Arus keluar dana asing membuat nilai tukar rupiah terhadap dolar Amerika Serikat (AS) mengalami tekanan. Berdasarkan data kurs tengah Bank Indonesia (BI), kurs telah melemah 3,6% dari level terkuatnya tahun ini yaitu Rp 13.290 menjadi Rp 13.774 per dolar AS pada 8 Januari 2018. Beberapa waktu lalu, kurs rupiah bahkan sempat menembus level 13.800 per dolar AS di pasar spot.
Kepala Ekonom Bank Central Asial (BCA) David Sumual berpendapat banyaknya investor asing yang melepas kepemilikannya di Surat Utang Negara (SUN) dan obligasi menjadi salah satu penyebab pelemahan kurs rupiah. “Banyak penggeraknya dari nonresident pemegang SUN dan obligasi. Kalau resident normal, (kebutuhan dolar) untuk keperluan impor, investasi,” kata dia kepada Katadata.co.id, Rabu (8/3).
(Baca juga: BI Jaga Rupiah, Cadangan Devisa Februari Anjlok Hampir US$ 4 Miliar)
Pergerakan keluar dana asing terpantau dari data kepemilikan SUN yang dilansir Kementerian Keuangan. Investor asing tercatat memegang Rp 880,20 triliun atau 41,1% dari total outstanding SUN pada 23 Januari 2018. Kepemilikan tersebut merupakan yang tertinggi sepanjang tahun ini. Namun, pada 5 Maret 2018, jumlahnya telah menyusut menjadi Rp 836,94 triliun atau 39,05% dari total outstanding SUN. Ini artinya, ada penurunan Rp 43,26 triliun.
Di sisi lain, arus keluar dana asing juga terjadi di pasar saham. Saat berita ini ditulis, berdasarkan data RTI, investor asing membukukan penjualan bersih sepanjang tahun ini telah mencapai Rp 12,78 triliun di keseluruhan pasar, dan RP 14,04 triliun di pasar reguler. Adapun secara harian, penjualan bersih paling besar terjadi pada 7 Maret 2018 yaitu menembus Rp 1 triliun.
(Baca juga: Banjir Sentimen Negatif, Investor Asing Jual Bersih Saham Rp 1 Triliun)
“(Penyebab arus keluar dana asing) sentimen AS, bahwa Fed Fund Rate (bunga dana bank sentral AS) akan naik empat kali tahun ini, spekulasi pasar,” kata David. Spekulasi seputar kenaikan agresif bunga dana AS merupakan pemicu utama gejolak di pasar keuangan mulai akhir Januari 2018 lalu hingga saat ini.
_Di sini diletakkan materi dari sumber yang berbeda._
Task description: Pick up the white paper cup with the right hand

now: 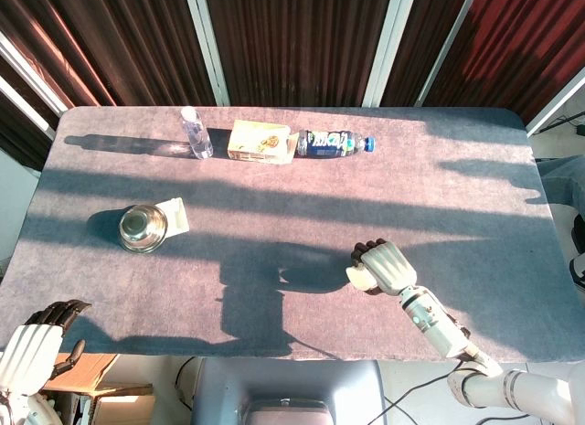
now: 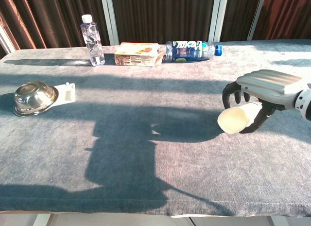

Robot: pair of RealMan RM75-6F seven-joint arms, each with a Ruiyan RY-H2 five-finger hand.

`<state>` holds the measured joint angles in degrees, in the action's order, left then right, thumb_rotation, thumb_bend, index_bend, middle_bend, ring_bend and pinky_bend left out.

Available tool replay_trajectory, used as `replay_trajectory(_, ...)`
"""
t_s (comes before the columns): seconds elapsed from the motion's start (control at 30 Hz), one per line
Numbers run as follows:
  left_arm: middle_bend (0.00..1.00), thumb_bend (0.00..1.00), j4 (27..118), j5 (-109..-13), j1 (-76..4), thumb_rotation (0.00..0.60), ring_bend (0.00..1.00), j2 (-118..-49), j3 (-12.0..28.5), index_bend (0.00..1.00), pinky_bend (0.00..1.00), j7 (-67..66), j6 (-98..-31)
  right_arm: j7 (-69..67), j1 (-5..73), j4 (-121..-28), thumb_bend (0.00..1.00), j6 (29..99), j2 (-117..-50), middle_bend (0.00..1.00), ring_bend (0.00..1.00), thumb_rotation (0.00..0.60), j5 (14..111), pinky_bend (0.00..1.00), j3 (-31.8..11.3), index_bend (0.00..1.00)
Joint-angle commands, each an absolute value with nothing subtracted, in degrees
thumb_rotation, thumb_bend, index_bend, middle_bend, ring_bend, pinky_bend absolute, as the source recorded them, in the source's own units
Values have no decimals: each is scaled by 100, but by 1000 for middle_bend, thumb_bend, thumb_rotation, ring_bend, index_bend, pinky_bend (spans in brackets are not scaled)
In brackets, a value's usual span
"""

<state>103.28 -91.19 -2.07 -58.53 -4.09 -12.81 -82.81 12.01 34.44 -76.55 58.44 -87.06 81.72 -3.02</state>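
Table (image 1: 457,169): grey felt-like top, striped with sunlight and long shadows, spanning both views.

Right hand (image 1: 388,266): near the front edge, right of centre, palm down, draped over the paper cup; in the chest view (image 2: 266,87) dark fingers (image 2: 227,92) curled down the far side, thumb hooked under the near side. Closed around the cup.

Left hand (image 1: 27,347): off the table's front left corner, seen only in the head view, touching nothing; fingers bent inward, cannot tell whether spread or closed.

Blue-labelled bottle (image 1: 331,143): lying on its side along the back edge, blue cap to the right, just beside the box.

Box (image 1: 260,141): flat, cream, between the 2 bottles.

Clear bottle (image 1: 196,132): upright, white cap, left of the box.

Metal bowl (image 1: 143,228): upside down, left side of the table, touching a small white object (image 1: 175,215).

Paper cup (image 2: 235,119): white, tipped on its side, open mouth facing left and toward the front, held in the right hand; whether clear of the tabletop cannot be told.
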Motion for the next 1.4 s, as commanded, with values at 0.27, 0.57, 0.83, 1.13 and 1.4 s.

Dengan kondisi seperti sekarang, intervensi BI menjadi satu-satunya solusi jangka pendek untuk menstabilkan nilai tukar rupiah. “Tidak banyak tools,” kata dia. Meski begitu, ia melihat ada beberapa solusi jangka menengah-panjang yang bisa diupayakan untuk membantu stabilisasi kurs.
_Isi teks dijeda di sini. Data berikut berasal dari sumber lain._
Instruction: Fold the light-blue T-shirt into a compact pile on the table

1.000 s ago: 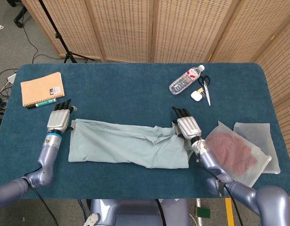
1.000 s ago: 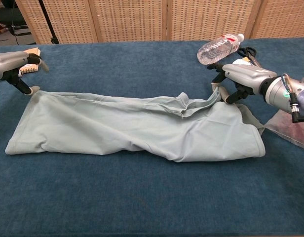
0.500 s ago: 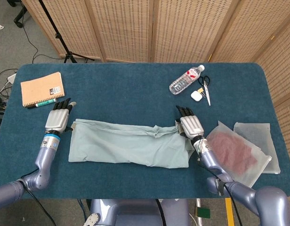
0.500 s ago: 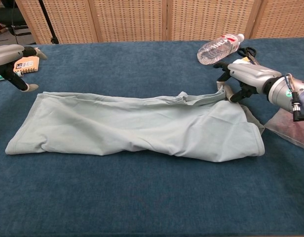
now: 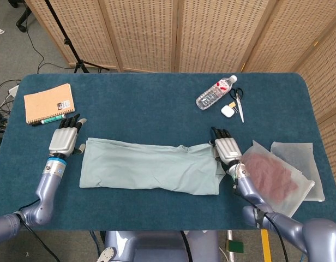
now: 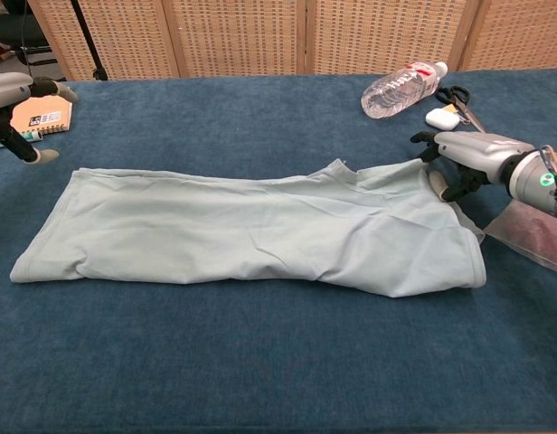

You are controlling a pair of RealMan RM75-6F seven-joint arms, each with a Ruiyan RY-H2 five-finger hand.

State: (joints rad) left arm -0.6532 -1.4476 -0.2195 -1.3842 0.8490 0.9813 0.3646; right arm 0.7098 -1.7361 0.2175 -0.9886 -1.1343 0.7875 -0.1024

Pertama, menambah Bilateral Swap Agreement dengan negara mitra lainnya untuk memperbesar bantalan cadangan devisa. Kesepakatan bisa saja diupayakan secara langsung dengan AS. Kedua, kerja sama penggunaan mata uang lokal dalam perdagangan internasional dengan negara mitra. Ketiga, reformasi struktural untuk mendorong industri manufaktur sehingga ekspor meningkat.
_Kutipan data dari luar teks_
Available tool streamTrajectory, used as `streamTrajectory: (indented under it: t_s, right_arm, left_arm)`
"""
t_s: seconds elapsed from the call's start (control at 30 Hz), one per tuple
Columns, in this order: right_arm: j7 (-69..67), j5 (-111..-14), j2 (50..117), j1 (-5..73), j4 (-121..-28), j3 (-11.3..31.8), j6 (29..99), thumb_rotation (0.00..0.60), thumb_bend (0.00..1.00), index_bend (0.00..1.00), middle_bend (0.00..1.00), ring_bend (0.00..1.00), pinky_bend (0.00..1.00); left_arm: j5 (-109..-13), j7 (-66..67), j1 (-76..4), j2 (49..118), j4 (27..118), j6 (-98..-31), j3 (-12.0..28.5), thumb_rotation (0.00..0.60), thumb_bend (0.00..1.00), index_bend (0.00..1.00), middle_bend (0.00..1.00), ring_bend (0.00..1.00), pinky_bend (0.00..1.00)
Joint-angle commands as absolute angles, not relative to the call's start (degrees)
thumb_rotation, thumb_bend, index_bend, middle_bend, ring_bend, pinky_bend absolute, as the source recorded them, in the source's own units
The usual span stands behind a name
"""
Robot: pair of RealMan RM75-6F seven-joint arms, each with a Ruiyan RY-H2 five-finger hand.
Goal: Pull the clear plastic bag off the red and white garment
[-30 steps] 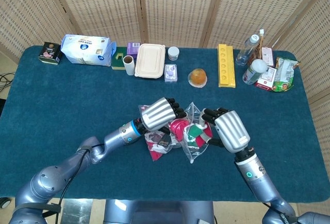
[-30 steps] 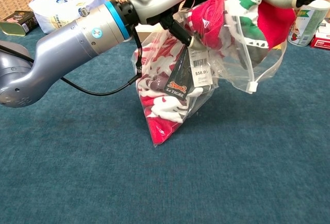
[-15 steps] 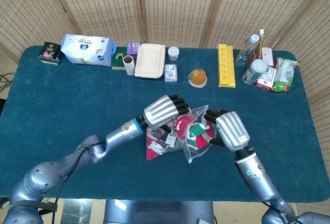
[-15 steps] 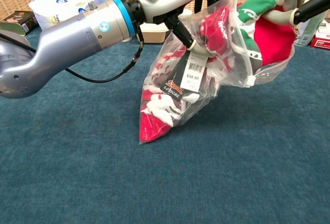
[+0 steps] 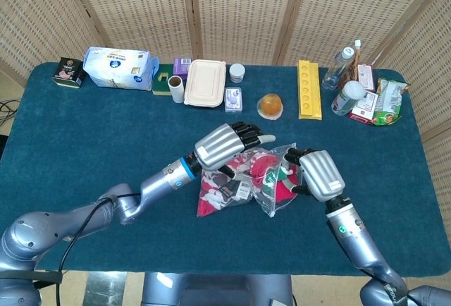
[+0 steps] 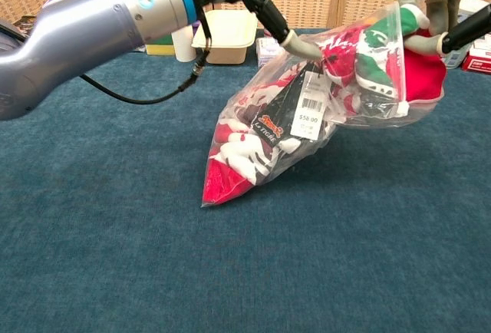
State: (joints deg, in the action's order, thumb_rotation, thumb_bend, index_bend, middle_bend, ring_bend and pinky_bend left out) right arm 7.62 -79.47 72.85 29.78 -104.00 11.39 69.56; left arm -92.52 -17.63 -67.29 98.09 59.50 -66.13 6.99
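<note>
I have the clear plastic bag [image 6: 307, 110] slung between both hands above the blue tablecloth [image 5: 91, 144], near the front middle of the table, with its closed corner drooping to touch the cloth. The red and white garment [image 6: 238, 153] is mostly inside, bunched toward that low corner, while a red and green part [image 6: 399, 57] pokes out at the mouth on my right side.

My left hand [image 5: 224, 145] pinches the upper film of the bag between fingertips; in the chest view 1 fingertip [image 6: 295, 41] presses the plastic near the price tag [image 6: 309, 112]. My right hand [image 5: 318, 174] has its fingers curled around the garment end and the bag rim together, as far as I can tell; the exact contact is hidden by the cloth.

The risks I see:
- If my right hand holds rim and fabric together, pulling apart only stretches the film and nothing slides out.
- My left pinch is thin and on slick plastic, so it may slip, dropping the whole bundle.
- The hang tag could catch on the bag mouth and tear the film.
- A wide sweep toward the rear could knock the bottles [image 5: 338, 66] or the lidded container [image 5: 205, 82].
</note>
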Motion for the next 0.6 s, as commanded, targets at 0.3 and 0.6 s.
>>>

Di luar itu, ia menyebut perlunya perluasan instrumen lindung nilai (hedging) valuta asing (valas). Tujuannya, agar eksportir tertarik untuk menempatkan valasnya di dalam negeri. “Instrumen hedging untuk jangka panjang belum ada. Yang ada baru jangka pendek, satu bulan, tiga bulan,” kata dia.
Ke depan, ia pun menilai BI harus lebih berhati-hati dalam menentukan saat terbaik untuk menyesuaikan bunga acuan. “Mungkin kalau melihat dolar mengetat, BI bisa memberikan sinyal kenaikan bunga acuan,” kata dia. Tujuannya, agar tidak terlanjur terjadi gejolak nilai tukar rupiah yang membuat Bi jadi harus menaikkan bunga acuan lebih tinggi.
Adapun menurut pendapatnya, level moderat rupiah ada di kisaran 13.500-13.600 per dolar AS. “Kalau kebablasan terus ke atas sektor riil terpukul, maka itu BI coba stabilisasi,” ucapnya. Sepanjang Februari 2018 lalu, cadangan devisa tercatat turun nyaris US$ 4 miliar, lantaran terpakai utamanya untuk kebutuhan stabilisasi kurs rupiah.